I marked every inch, but you can do every other or whatever works for you.


----------



## chasmo (Jun 17, 2012)

Lol, my sister just sent this link for measuring fish

https://fbcdn-sphotos-c-a.akamaihd.net/hphotos-ak-prn1/21145_10151498952678025_883929607_n.jpg


----------



## SMBHooker (Jan 3, 2008)

This could help u out to: 

http://www.rodrule.com/


Posted using Outdoor Hub Campfire


----------



## saugmon (Jun 14, 2006)

I'd be leary of doing that with my salmon rods and saugeye. I wouldn't do it to the tip section with how saugeye thrash around,similar to a pike.I keep my rods as far away as possible with a fish in the boat. Just to even get a tape measure close to them is risky because of their cheekplates and gill spikes.I lost a couple good rods due to tip breakage.

I use a cooler with the molded in tape measures on the lid.They're getting harder to find now.Slap the fish on top,measure away,and it's either cooler time or tossback!


----------



## drew7997 (Sep 3, 2012)

I suppose I did not specify. I only use this while shore fishing.
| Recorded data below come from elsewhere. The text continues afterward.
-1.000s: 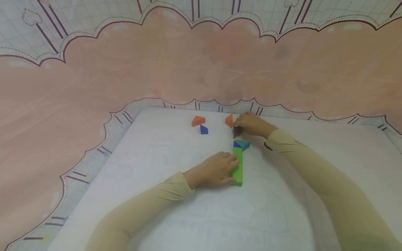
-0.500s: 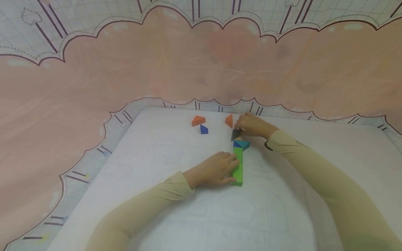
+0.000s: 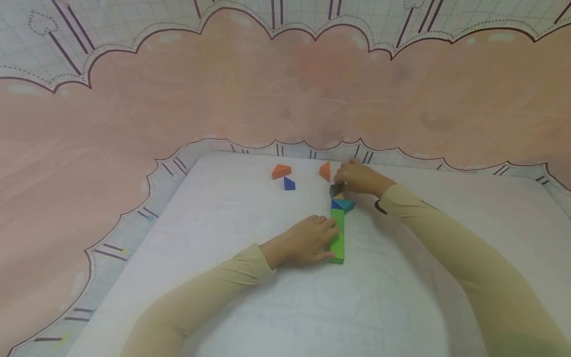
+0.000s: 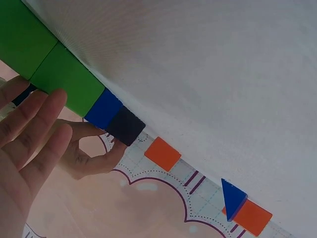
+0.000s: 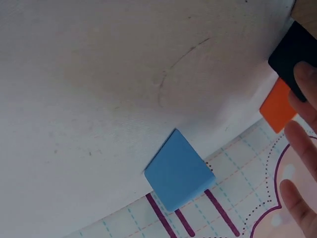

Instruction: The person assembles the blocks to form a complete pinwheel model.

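My left hand lies against two green blocks set end to end, its fingers fairly straight in the left wrist view. Beyond them sit a small blue block and a teal triangular block. My right hand pinches a black block between thumb and finger, right up against the blue block. Part of a plain wood block shows between the black and teal blocks. In the right wrist view the fingers lie on the black block, their tips partly cut off.
An orange block stands just left of my right hand. Farther left are another orange block and a blue block. The right wrist view shows a light blue block near the edge of the white table. A patterned cloth lies beyond.
The black block has turned in my right hand's fingers and come slightly nearer the blue and wood blocks. My left hand stays on the green blocks.
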`<state>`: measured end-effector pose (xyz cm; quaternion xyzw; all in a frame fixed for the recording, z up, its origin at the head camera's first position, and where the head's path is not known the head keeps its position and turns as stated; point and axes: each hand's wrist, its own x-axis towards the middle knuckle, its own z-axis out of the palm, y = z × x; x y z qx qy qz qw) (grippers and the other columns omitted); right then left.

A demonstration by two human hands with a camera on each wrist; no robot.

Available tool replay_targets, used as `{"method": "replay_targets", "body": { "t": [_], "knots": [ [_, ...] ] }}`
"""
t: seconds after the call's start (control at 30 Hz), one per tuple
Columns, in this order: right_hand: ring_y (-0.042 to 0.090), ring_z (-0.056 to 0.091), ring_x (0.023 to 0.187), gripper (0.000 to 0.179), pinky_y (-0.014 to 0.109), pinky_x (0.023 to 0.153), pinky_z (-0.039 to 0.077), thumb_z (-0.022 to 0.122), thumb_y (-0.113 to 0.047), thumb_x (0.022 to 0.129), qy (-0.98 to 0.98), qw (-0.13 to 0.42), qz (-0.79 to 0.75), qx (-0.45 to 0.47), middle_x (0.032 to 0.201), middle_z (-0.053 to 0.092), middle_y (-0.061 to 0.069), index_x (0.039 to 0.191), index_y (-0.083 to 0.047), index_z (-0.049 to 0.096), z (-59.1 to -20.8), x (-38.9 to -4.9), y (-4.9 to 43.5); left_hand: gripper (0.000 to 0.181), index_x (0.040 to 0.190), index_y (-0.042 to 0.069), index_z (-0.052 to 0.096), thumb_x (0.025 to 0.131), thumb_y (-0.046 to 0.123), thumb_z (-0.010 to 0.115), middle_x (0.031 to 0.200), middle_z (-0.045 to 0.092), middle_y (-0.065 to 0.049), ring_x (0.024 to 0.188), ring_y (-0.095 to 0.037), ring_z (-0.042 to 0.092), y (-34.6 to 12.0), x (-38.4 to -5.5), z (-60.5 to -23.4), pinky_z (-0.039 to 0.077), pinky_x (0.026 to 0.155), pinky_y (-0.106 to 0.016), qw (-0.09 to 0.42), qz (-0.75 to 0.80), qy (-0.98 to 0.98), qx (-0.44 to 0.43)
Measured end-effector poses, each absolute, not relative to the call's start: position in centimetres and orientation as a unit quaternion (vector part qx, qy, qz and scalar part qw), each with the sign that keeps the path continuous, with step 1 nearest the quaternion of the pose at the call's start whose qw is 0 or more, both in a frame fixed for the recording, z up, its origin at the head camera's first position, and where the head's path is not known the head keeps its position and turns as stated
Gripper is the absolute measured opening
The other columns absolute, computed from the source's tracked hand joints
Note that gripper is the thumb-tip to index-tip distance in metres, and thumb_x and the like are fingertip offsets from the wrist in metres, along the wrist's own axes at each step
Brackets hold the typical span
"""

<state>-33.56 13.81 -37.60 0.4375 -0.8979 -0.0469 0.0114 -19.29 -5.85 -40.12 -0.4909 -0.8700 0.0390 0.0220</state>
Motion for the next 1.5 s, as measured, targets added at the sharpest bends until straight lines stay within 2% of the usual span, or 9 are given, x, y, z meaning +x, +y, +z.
{"method": "replay_targets", "body": {
  "t": [0.27,0.5,0.67,0.87,1.03,1.23,1.5],
  "knots": [
    [0.026,0.061,0.091,0.015,0.049,0.094,0.044,0.068,-0.004,0.081,-0.908,0.025,-0.057,0.415,0.09,0.071,0.006,0.091,-0.014,0.073,-37.7,-35.0,14.0,0.049,0.125,0.014,0.046,0.092,0.05,0.048,0.125,0.051,-0.003,0.11,-0.016,0.05,-5.8,-19.3,-40.1,0.04,0.102,-0.03,0.015,0.034,-0.871,-0.49],
    [0.029,0.06,0.103,0.024,0.05,0.097,0.043,0.07,-0.005,0.081,-0.908,0.061,-0.068,0.409,0.104,0.068,0.01,0.103,-0.015,0.069,-37.6,-34.9,14.9,0.048,0.123,0.014,0.047,0.092,0.05,0.048,0.124,0.051,-0.003,0.11,-0.016,0.05,-5.7,-19.4,-40.2,0.04,0.102,-0.031,0.018,0.028,-0.871,-0.491],
    [0.03,0.061,0.096,0.026,0.049,0.091,0.046,0.067,-0.006,0.082,-0.898,0.081,-0.089,0.423,0.1,0.068,0.012,0.107,-0.012,0.067,-37.7,-34.1,14.9,0.049,0.124,0.013,0.047,0.092,0.05,0.049,0.127,0.051,-0.005,0.112,-0.017,0.051,-5.8,-19.5,-40.3,0.041,0.102,-0.032,0.02,0.028,-0.872,-0.489],
    [0.028,0.061,0.097,0.028,0.045,0.091,0.047,0.066,-0.011,0.084,-0.899,0.064,-0.103,0.421,0.101,0.07,0.01,0.112,-0.011,0.065,-38.1,-33.5,14.9,0.049,0.123,0.013,0.047,0.092,0.05,0.049,0.125,0.051,-0.004,0.111,-0.016,0.051,-6.0,-19.5,-40.5,0.041,0.102,-0.032,0.023,0.03,-0.872,-0.488],
    [0.027,0.062,0.104,0.03,0.047,0.099,0.043,0.063,-0.003,0.085,-0.898,0.057,-0.07,0.431,0.105,0.07,0.007,0.114,-0.012,0.065,-38.1,-33.4,14.7,0.048,0.123,0.013,0.047,0.092,0.05,0.049,0.124,0.051,-0.003,0.11,-0.016,0.051,-6.0,-19.4,-40.3,0.041,0.101,-0.031,0.021,0.027,-0.872,-0.488],
    [0.024,0.061,0.111,0.035,0.05,0.105,0.038,0.06,0.0,0.087,-0.9,0.017,-0.057,0.432,0.113,0.069,0.003,0.118,-0.016,0.064,-38.0,-33.5,13.9,0.047,0.121,0.014,0.047,0.092,0.05,0.049,0.122,0.051,-0.002,0.107,-0.015,0.05,-6.0,-19.3,-40.2,0.041,0.1,-0.031,0.023,0.023,-0.87,-0.491],
    [0.021,0.062,0.097,0.037,0.041,0.09,0.045,0.062,0.004,0.083,-0.885,0.004,-0.044,0.464,0.104,0.07,0.004,0.113,-0.018,0.067,-37.9,-33.1,13.5,0.046,0.121,0.014,0.048,0.092,0.05,0.05,0.12,0.051,-0.002,0.105,-0.015,0.05,-6.0,-19.4,-40.2,0.041,0.1,-0.03,0.021,0.017,-0.871,-0.49]
  ]
}}
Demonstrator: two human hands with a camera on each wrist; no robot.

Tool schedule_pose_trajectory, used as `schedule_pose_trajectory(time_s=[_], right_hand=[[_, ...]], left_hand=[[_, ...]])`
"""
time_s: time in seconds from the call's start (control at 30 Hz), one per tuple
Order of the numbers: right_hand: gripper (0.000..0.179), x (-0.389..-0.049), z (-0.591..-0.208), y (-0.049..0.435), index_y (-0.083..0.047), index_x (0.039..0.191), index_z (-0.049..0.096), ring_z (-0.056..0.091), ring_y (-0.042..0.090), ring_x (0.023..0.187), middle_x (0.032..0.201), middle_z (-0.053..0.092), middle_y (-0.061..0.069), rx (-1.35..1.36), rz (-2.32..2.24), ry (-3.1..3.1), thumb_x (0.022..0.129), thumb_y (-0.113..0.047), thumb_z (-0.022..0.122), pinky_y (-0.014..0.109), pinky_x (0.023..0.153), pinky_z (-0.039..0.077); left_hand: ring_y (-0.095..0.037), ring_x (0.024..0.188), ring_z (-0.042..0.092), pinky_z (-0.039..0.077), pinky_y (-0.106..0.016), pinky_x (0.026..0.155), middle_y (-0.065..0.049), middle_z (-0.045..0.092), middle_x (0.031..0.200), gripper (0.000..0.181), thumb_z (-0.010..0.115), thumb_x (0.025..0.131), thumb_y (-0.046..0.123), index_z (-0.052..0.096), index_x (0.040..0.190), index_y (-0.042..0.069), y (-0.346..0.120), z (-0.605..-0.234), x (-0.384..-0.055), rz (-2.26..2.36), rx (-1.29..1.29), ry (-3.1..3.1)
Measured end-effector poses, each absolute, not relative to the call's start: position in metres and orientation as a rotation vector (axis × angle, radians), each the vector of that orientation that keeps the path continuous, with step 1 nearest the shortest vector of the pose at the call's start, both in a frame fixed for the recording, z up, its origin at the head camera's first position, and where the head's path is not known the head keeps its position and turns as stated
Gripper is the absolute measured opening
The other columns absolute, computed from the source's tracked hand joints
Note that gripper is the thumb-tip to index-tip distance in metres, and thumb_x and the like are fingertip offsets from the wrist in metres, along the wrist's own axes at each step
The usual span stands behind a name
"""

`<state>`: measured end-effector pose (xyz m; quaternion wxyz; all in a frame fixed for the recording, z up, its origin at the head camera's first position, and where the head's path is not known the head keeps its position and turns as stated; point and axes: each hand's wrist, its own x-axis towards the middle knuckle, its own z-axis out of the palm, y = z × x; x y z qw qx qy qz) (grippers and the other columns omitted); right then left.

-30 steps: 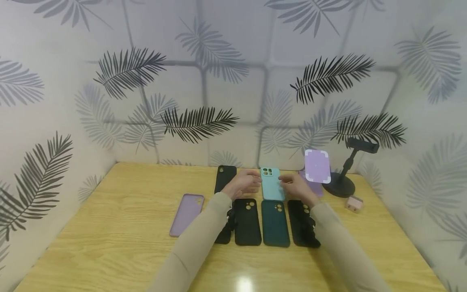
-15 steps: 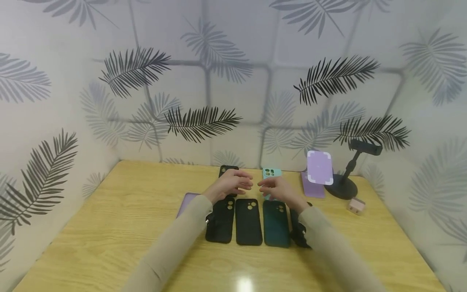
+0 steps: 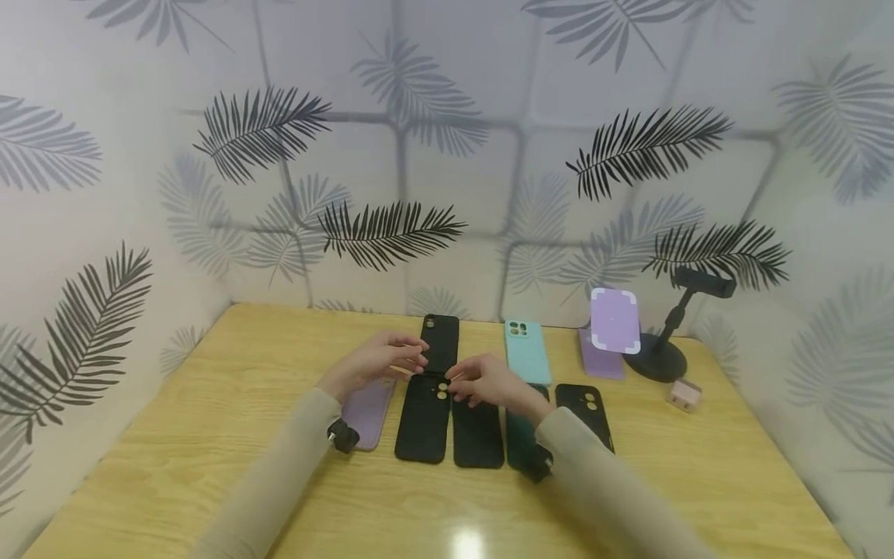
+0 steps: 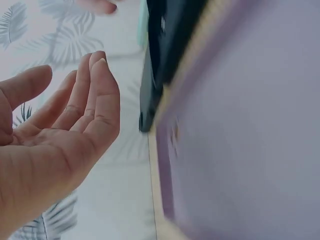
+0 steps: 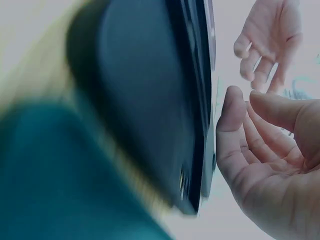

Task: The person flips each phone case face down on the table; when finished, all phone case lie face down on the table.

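Note:
My left hand [image 3: 377,361] hovers over the top of a lavender phone case [image 3: 366,419], fingers extended and loosely bent, holding nothing. In the left wrist view, the lavender case [image 4: 250,125] lies beside that hand, with a gap between them. My right hand [image 3: 492,380] is above the black phone cases in the front row, near a black case [image 3: 422,427] and the one to its right [image 3: 478,442]. Its fingers bend loosely around nothing. Partly covered by the right arm is a dark teal case [image 3: 520,446]. Another black case [image 3: 441,341] lies behind, between the hands.
A turquoise phone case [image 3: 528,353] lies at the back, and one more black case [image 3: 587,407] at the right of the front row. Beyond stand a lavender panel [image 3: 615,320], a black stand [image 3: 656,357] and a pink plug adapter [image 3: 684,394]. A patterned wall closes the back.
Both hands have moved left from around the turquoise case, passing over the black cases. The turquoise case is uncovered again. The cases appear to lie where they were.

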<state>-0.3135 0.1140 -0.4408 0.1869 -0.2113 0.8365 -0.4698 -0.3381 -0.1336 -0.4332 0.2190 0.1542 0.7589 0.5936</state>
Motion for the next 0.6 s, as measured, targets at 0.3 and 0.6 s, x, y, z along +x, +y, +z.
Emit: schedule_pose_trajectory(time_s=[0.3, 0.6], right_hand=[[0.028, -0.302, -0.447, 0.071, 0.003, 0.121, 0.065, 0.071, 0.019, 0.083, 0.107, 0.072, 0.019, -0.617, -1.384, 2.187, 0.095, -0.006, 0.063, 0.031, 0.065, 0.060], [0.031, -0.292, -0.451, 0.043, 0.007, 0.126, 0.062, 0.072, 0.023, 0.089, 0.110, 0.070, 0.024, -0.645, -1.389, 2.063, 0.096, -0.002, 0.061, 0.033, 0.071, 0.061]], left_hand=[[-0.033, 0.115, 0.062, 0.054, -0.043, 0.096, -0.027, 0.061, 0.126, 0.046, 0.053, 0.102, 0.017, 0.045, 0.140, -0.008, -0.186, -0.440, -0.324, 1.600, 0.396, 2.158], [-0.033, 0.118, 0.059, 0.055, -0.039, 0.095, -0.028, 0.057, 0.131, 0.043, 0.057, 0.099, 0.014, 0.051, 0.134, -0.011, -0.218, -0.446, -0.311, 1.593, 0.334, 2.221]])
I have a taped on ruler for when I fish the inland lakes on my boat.

I suppose that the rodrule is nice and I would have used it, cept it is not free!


----------



## saugmon (Jun 14, 2006)

You're still messing with the rod tip regardless if it's in a boat or bank.Those fish do flop around in both a boat and the bank.Just something to think about before someone tries this.


----------